-------- The data --------
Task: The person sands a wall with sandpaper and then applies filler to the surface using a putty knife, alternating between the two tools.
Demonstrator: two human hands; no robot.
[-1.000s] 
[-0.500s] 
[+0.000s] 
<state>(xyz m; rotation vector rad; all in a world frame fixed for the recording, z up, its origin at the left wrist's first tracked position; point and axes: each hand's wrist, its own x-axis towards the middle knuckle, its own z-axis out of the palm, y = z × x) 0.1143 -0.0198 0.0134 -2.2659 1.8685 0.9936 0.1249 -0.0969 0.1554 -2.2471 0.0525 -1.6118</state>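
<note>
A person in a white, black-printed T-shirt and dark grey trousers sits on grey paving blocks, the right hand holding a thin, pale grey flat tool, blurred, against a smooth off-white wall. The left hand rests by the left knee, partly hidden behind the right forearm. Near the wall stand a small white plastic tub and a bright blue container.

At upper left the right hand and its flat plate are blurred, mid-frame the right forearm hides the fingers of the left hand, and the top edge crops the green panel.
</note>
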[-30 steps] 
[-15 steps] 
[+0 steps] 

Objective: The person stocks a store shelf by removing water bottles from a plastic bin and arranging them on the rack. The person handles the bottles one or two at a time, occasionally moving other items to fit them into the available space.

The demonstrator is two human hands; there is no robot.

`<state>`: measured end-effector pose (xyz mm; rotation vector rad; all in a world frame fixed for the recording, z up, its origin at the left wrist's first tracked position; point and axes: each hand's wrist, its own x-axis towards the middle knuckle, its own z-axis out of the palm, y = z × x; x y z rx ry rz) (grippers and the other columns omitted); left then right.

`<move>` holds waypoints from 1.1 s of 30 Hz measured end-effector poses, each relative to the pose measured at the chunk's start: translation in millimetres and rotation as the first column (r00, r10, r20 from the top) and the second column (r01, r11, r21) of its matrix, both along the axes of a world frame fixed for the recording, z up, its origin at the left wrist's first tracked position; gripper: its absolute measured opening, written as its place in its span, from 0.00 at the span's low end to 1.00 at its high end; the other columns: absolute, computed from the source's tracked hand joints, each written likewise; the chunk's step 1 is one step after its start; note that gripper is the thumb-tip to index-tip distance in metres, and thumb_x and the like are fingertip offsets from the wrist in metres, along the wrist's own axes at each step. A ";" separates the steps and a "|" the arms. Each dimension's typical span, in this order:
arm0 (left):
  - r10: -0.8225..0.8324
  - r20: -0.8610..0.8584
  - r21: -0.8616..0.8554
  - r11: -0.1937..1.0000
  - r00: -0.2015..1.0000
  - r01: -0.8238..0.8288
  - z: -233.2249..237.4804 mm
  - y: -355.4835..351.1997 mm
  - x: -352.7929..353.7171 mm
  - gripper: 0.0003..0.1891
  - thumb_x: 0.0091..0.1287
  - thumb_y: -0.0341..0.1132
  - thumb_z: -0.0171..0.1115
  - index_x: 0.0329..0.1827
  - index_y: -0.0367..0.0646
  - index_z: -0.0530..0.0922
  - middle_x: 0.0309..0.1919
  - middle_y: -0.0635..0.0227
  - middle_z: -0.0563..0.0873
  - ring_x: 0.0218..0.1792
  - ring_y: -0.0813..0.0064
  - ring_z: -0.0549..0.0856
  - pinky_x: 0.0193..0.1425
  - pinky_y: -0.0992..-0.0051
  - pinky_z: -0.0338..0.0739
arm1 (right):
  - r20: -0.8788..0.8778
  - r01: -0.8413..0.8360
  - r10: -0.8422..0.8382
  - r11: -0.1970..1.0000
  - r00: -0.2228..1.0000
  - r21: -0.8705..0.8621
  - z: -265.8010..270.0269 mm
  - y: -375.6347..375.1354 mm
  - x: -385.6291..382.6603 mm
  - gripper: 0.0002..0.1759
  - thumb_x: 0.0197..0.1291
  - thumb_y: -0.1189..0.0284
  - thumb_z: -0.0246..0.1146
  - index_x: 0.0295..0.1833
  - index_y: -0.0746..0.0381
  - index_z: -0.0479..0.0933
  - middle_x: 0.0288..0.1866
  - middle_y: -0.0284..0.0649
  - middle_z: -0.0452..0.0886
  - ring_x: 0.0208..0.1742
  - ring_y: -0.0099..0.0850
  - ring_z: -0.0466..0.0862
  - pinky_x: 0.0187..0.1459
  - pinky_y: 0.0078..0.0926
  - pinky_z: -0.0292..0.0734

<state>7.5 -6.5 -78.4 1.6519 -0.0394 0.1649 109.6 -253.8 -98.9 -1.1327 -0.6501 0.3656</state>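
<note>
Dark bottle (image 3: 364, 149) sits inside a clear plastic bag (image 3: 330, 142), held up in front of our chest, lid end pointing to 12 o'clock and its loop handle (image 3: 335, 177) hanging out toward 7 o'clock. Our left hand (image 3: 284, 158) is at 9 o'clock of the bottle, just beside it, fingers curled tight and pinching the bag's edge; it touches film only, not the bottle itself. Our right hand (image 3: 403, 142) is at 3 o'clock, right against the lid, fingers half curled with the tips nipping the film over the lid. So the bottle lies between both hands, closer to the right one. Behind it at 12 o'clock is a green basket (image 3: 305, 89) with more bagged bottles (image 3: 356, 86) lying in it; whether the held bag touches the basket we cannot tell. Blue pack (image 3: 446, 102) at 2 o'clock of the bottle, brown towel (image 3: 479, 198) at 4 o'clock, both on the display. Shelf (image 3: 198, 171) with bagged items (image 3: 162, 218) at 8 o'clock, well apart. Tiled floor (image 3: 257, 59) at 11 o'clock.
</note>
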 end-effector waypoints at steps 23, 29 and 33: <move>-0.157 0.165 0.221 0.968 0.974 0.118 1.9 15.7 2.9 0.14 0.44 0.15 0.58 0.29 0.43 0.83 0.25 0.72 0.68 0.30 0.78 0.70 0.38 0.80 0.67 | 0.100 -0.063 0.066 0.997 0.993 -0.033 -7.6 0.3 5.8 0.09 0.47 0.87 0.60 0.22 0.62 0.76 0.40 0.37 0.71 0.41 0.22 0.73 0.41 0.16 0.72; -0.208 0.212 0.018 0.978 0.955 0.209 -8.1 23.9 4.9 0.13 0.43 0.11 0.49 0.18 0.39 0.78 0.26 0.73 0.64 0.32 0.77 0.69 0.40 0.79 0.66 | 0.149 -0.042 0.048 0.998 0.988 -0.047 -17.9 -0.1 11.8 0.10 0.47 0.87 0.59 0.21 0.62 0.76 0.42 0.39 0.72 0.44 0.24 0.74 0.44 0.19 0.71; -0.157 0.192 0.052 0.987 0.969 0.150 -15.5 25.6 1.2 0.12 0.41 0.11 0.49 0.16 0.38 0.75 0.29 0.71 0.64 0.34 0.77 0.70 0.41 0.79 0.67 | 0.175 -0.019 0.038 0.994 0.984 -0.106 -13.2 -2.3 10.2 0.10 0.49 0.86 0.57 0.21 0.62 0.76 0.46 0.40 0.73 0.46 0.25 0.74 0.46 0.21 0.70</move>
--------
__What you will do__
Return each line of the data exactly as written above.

__Solved problem__
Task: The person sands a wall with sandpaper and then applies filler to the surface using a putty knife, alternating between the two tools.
Demonstrator: two human hands; no robot.
[-1.000s] 
[-0.500s] 
[+0.000s] 
<state>(xyz m; rotation vector rad; all in a world frame fixed for the recording, z up, its origin at the left wrist's first tracked position; point and axes: each hand's wrist, its own x-axis towards the middle knuckle, its own z-axis out of the palm, y = z × x) 0.1143 -0.0198 0.0134 -2.2659 1.8685 0.9936 0.1249 -0.0969 0.1554 -2.2471 0.0525 -1.6118</state>
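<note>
A person in a white, black-printed T-shirt and dark grey trousers sits on grey paving blocks, the right hand holding a thin, pale grey flat tool, blurred, against a smooth off-white wall. The left hand rests by the left knee, partly hidden behind the right forearm. Near the wall stand a small white plastic tub and a bright blue container.

At upper left the right hand and its flat plate are blurred, mid-frame the right forearm hides the fingers of the left hand, and the top edge crops the green panel.
</note>
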[-30 steps] 
[-15 steps] 
[+0 steps] 

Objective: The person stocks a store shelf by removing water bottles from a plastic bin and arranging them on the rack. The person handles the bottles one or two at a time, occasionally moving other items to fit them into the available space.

The demonstrator is two human hands; there is no robot.

`<state>`: measured end-effector pose (xyz mm; rotation vector rad; all in a world frame fixed for the recording, z up, its origin at the left wrist's first tracked position; point and axes: each hand's wrist, its own x-axis towards the middle knuckle, its own z-axis out of the palm, y = z × x; x y z rx ry rz) (grippers and the other columns omitted); left then right.

`<move>` holds waypoints from 1.1 s of 30 Hz measured end-effector poses, each relative to the pose measured at the chunk's start: translation in millimetres and rotation as the first column (r00, r10, r20 from the top) and the second column (r01, r11, r21) of its matrix, both along the axes of a world frame fixed for the recording, z up, its origin at the left wrist's first tracked position; gripper: its absolute measured opening, written as its place in its span, from 0.00 at the span's low end to 1.00 at its high end; the other columns: absolute, computed from the source's tracked hand joints, each written likewise; the chunk's step 1 is one step after its start; note that gripper is the thumb-tip to index-tip distance in metres, and thumb_x and the like are fingertip offsets from the wrist in metres, along the wrist's own axes at each step. A ";" separates the steps and a "|" the arms. Each dimension's typical span, in this order:
arm0 (left):
  - r10: -0.8225..0.8324
  - r20: -0.8610..0.8584
  - r21: -0.8616..0.8554
  - r11: -0.1937..1.0000
  - r00: -0.2015..1.0000
  - r01: -0.8238..0.8288
  - z: -233.2249..237.4804 mm
  - y: -355.4835..351.1997 mm
  - x: -352.7929..353.7171 mm
  - gripper: 0.0003..0.1891
  - thumb_x: 0.0091..0.1287
  - thumb_y: -0.0341..0.1132
  - thumb_z: -0.0171..0.1115
  - index_x: 0.0329..0.1827
  - index_y: -0.0367..0.0646
  - index_z: -0.0530..0.0922
  - middle_x: 0.0309..0.1919
  - middle_y: -0.0635..0.0227
  - middle_z: -0.0563..0.0873
  - ring_x: 0.0218..0.1792
  - ring_y: -0.0813..0.0064
  - ring_z: -0.0549..0.0856
  - pinky_x: 0.0193..0.1425
  - pinky_y: -0.0992..-0.0051
  - pinky_z: -0.0338..0.0739
arm1 (right):
  - r20: -0.8788..0.8778
  - r01: -0.8413..0.8360
  - r10: -0.8422..0.8382
  - r11: -0.1970..1.0000
  - r00: -0.2228..1.0000
  - r21: -0.8705..0.8621
  - z: -265.8010..270.0269 mm
  - y: -375.6347..375.1354 mm
  - x: -385.6291..382.6603 mm
  - gripper: 0.0002..0.1759
  - thumb_x: 0.0197..0.1291
  - thumb_y: -0.1189..0.0284
  - thumb_z: -0.0246..0.1146
  - index_x: 0.0295..0.1833
  - index_y: -0.0746..0.0381
  - index_z: -0.0479..0.0933
  - middle_x: 0.0288..0.1866
  - middle_y: -0.0284..0.0649
  - middle_z: -0.0452..0.0886
  - ring_x: 0.0208..0.1742
  - ring_y: -0.0099..0.0850
  - ring_z: -0.0466..0.0862
  - pinky_x: 0.0187..0.1459
  - pinky_y: 0.0078..0.0926
  - pinky_z: -0.0292..0.0734

<state>7.5 -6.5 -78.4 1.6519 -0.0394 0.1649 109.6 -253.8 -98.9 -1.1327 -0.6501 0.3656</state>
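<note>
Dark bottle (image 3: 364, 149) sits inside a clear plastic bag (image 3: 330, 142), held up in front of our chest, lid end pointing to 12 o'clock and its loop handle (image 3: 335, 177) hanging out toward 7 o'clock. Our left hand (image 3: 284, 158) is at 9 o'clock of the bottle, just beside it, fingers curled tight and pinching the bag's edge; it touches film only, not the bottle itself. Our right hand (image 3: 403, 142) is at 3 o'clock, right against the lid, fingers half curled with the tips nipping the film over the lid. So the bottle lies between both hands, closer to the right one. Behind it at 12 o'clock is a green basket (image 3: 305, 89) with more bagged bottles (image 3: 356, 86) lying in it; whether the held bag touches the basket we cannot tell. Blue pack (image 3: 446, 102) at 2 o'clock of the bottle, brown towel (image 3: 479, 198) at 4 o'clock, both on the display. Shelf (image 3: 198, 171) with bagged items (image 3: 162, 218) at 8 o'clock, well apart. Tiled floor (image 3: 257, 59) at 11 o'clock.
</note>
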 end-effector waypoints at steps 23, 29 and 33: <move>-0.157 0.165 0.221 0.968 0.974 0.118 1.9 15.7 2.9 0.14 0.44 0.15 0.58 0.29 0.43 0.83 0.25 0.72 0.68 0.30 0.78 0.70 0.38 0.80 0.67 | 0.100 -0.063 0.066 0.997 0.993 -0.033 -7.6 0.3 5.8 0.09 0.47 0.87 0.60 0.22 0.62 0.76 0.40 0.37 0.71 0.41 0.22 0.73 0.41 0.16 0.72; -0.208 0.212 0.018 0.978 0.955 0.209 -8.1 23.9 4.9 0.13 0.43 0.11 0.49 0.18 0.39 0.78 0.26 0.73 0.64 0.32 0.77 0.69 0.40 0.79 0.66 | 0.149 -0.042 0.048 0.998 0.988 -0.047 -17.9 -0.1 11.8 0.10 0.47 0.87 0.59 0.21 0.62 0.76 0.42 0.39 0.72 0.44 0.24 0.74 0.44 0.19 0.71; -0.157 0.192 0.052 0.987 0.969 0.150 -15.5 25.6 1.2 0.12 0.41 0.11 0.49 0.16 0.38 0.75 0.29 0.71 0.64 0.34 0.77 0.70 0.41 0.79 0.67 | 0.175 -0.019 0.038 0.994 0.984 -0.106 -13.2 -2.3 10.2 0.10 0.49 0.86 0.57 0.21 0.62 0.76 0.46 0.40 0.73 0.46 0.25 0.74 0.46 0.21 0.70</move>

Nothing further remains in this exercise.